*WHAT IS BEING ASKED*. For this exercise, copy out each line of the material below that includes "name".

*DATA BELOW*.
###

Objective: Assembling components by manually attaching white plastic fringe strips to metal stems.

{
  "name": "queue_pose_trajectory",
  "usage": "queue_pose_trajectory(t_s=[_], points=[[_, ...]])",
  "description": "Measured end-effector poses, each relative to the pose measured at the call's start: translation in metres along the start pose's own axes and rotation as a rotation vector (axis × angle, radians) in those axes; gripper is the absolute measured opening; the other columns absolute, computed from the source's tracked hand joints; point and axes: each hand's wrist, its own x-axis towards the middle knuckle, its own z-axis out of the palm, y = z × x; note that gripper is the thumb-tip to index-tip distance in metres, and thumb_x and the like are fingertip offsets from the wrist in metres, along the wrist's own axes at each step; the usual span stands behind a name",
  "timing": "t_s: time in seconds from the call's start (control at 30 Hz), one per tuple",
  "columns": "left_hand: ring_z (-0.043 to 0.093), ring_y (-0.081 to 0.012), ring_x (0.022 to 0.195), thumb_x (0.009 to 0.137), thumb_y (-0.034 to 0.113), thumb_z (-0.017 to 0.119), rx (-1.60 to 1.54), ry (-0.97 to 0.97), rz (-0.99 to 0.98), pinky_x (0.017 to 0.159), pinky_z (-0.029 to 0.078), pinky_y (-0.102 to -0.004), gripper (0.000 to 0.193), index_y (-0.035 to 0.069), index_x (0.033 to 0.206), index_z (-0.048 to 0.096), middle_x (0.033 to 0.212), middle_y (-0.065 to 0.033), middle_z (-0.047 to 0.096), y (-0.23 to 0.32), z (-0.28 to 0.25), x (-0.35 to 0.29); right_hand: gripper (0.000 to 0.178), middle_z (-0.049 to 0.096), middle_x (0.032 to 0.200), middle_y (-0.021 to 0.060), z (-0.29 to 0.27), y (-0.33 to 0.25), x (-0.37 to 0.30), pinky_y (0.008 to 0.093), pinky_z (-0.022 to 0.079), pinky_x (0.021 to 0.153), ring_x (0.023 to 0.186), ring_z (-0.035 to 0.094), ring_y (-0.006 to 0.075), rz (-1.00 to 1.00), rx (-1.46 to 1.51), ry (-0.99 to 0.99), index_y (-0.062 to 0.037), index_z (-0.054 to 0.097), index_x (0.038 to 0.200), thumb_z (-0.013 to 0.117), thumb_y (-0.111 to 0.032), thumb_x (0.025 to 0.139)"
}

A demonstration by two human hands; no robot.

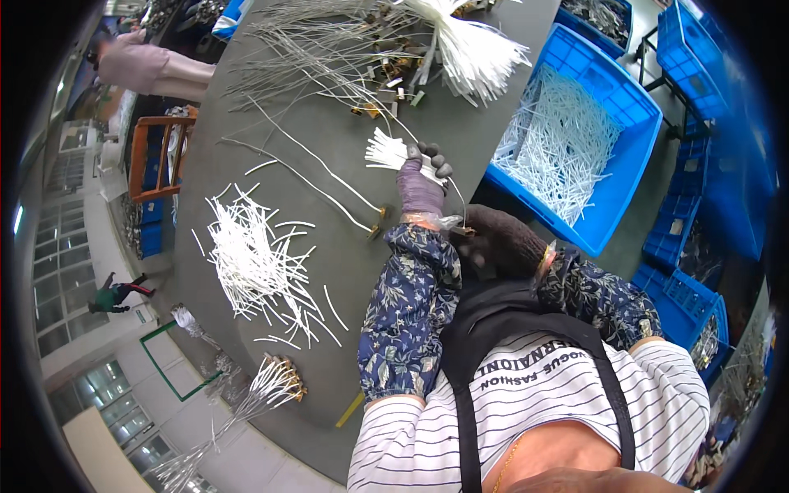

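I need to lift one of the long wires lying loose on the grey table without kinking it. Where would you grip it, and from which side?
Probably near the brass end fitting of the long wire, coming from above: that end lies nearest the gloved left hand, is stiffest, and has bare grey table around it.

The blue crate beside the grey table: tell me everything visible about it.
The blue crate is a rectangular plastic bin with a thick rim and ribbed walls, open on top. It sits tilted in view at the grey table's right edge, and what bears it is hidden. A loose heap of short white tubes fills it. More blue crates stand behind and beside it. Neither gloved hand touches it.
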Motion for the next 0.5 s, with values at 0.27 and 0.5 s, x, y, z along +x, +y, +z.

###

*COMPLETED EXERCISE*.
  "name": "queue_pose_trajectory",
  "description": "Measured end-effector poses, each relative to the pose measured at the call's start: translation in metres along the start pose's own axes and rotation as a rotation vector (axis × angle, radians) in those axes; gripper is the absolute measured opening; the other columns absolute, computed from the source's tracked hand joints; point and axes: each hand's wrist, its own x-axis towards the middle knuckle, its own z-axis out of the palm, y = z × x; note that gripper is the thumb-tip to index-tip distance in metres, and thumb_x and the like are fingertip offsets from the wrist in metres, along the wrist's own axes at each step; the usual span stands behind a name",

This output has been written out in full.